Hundreds of tiny silver salmon and trout fry have been discovered dead at the bottom of a canyon at the base of Skutz Falls on the Cowichan River system and the cause of the mass die-off is a mystery.
Authorities are probing the dead fish and river conditions, trying to figure out what happened on one of the world’s pre-eminent fishing rivers, which has been attracting attention from anglers for more than a century.
“We don’t know what is going on. It’s terrible,” said Joe Saysell, who lives by the river and has been watching over it for decades. “In my 75 years years here I’ve never seen anything like this.” He’s hoping that federal and provincial governments will make it a priority to figure out the cause of the deaths.
It’s not known how many fish died and if they are continuing to do so, Saysell said Friday.
Predators eat dead fish quickly, so evidence can be difficult to find.
Graham Auger and daughter Heidi, 12, were snorkelling just below the falls on Saturday when the girl said there were dead fish.
“I dove down to take a look,” Auger said. “There were a couple of hundred-plus easily.”
Many were dead in the bottom of the canyon. It was clear fish were distressed — they were swimming sideways or were belly up, with their gills still moving, he said.
Saysell said the situation is “really really strange.”
He doesn’t know if the mortality is due to a toxin, water temperature or poor oxygen levels. An environmental consultant for Catalyst’s mill at Crofton used a 30-foot-long probe to check the temperature and oxygen and found them “not bad,” Saysell said.
The Cowichan River, a Canadian Heritage River and a B.C. Heritage River, is managed by a group including the province, Fisheries and Oceans Canada, Cowichan Tribes, the Cowichan Watershed Board, and Catalyst.
Samples of dead fish collected by Saysell and others are being tested. Governments, First Nations and company researchers are all investigating.

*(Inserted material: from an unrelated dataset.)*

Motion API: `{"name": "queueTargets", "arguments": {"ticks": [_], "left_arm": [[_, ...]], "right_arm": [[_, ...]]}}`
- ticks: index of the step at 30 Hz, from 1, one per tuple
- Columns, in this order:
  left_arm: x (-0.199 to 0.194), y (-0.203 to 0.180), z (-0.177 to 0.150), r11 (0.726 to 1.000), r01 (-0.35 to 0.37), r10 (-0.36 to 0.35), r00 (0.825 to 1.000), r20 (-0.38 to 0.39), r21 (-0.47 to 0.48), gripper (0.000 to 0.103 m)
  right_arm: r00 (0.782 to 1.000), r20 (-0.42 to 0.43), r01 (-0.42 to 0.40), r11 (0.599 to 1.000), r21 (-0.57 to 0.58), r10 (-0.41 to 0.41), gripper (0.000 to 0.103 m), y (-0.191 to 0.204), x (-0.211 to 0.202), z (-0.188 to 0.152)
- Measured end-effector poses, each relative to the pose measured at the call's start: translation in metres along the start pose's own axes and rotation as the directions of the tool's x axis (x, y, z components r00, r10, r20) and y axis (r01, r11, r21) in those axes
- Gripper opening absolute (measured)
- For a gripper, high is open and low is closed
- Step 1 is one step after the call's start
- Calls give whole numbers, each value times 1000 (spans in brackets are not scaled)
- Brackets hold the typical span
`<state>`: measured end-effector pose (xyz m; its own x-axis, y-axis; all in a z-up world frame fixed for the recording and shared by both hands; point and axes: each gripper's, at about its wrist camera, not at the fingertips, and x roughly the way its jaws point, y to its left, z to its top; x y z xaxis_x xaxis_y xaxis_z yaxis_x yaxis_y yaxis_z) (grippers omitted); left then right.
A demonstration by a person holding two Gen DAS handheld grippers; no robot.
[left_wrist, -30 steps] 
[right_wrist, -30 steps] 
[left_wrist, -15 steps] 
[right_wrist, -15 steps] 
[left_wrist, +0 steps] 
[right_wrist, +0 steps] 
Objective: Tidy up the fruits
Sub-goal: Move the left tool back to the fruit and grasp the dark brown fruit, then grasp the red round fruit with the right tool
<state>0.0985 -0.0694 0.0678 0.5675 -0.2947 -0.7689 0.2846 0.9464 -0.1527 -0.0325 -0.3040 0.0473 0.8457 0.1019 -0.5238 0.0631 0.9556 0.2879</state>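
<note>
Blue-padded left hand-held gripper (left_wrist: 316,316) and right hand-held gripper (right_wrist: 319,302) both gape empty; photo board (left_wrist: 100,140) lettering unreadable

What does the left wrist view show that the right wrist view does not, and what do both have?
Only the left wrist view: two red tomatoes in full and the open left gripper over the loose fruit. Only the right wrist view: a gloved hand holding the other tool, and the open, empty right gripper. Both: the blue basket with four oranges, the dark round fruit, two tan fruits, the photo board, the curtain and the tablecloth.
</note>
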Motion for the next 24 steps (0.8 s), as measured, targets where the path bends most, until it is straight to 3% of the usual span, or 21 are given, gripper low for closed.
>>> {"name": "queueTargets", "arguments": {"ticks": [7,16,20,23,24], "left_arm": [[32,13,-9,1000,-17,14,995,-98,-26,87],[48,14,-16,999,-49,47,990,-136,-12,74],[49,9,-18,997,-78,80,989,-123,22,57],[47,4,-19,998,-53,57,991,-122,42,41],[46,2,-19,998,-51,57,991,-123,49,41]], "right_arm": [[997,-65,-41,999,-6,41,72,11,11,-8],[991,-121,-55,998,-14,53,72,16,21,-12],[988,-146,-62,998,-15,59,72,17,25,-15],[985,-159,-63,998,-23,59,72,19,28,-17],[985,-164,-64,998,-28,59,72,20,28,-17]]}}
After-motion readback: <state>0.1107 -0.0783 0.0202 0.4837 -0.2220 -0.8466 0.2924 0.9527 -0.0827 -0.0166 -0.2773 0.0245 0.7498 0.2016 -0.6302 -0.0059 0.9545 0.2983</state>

Saysell mainly saw dead coho salmon and rainbow trout fry about 7.6 centimetres (three inches) long on Sunday at the canyon.
At that size, they would be last year’s fry, Saysell said, since this year’s fry would be far smaller.
The fact that second-year fry are dying is “very very alarming,” he said.
This river originates on the easterly end of Lake Cowichan and is fed by a series of small creeks, B.C. Parks said.
First Nations people have historically relied on the salmon in the river.
Its diversity makes it what Saysell calls a “blue ribbon” river in the province. Chinook, coho and chum salmon, along with steelhead and rainbow, brown and cutthroat trout, are all found in the river.
Every summer, Cowichan River flows are reduced to ensure there is enough water saved for the river to flow year-round.
This year, the flow rate of four and a half cubic metres per second is the same as in the past couple of years, said Dave Mjoen, environmental specialist at the Crofton mill.
Flows are reduced by raising the weir in order to hold back enough water to sustain flows through the drier season. Flow rates are vetted by the stakeholders group.
In late June, the weir was raised over a number of days. The dead fish were found about a week and a half after the flow rate was altered, Mjoen said.
Company environmental professionals are checking the health of the river, he said.
Cowichan Tribes Chief Lydia Hwitsum, also co-chair of the Cowichan Watershed Board, said the nation’s fisheries staff spotted several dozen dead juvenile salmonids. The nation is working with other authorities to try to solve the puzzle of why this happened. “The loss of any number of fish is very concerning.”
Lower river flows and higher temperatures can increase stress on fish, making it more difficult for them to survive other pressures, the nation said.
Hwitsum said that on June 9, she wrote to B.C. Forests Minister Bruce Ralston and to Nathan Cullen, minister of Land Water and Resource Stewardship, citing concerns about “extremely low water levels in the Cowichan River jeopardizing the survival of wild salmon fry.”
Cowichan Tribes is repeating calls for the province to support a new and higher weir “so that that the river and salmon do not face these dire circumstances in the future,” she said.
“The acute need for replacement of the weir at Cowichan Lake has never been more evident as this year.”
Local leaders have been working for more than a decade to line up funds to pay for a new weir.
B.C. should match federal funds, Hwitsum said.
“The environmental, social and cultural importance of the Cowichan River is too important to delay any longer.”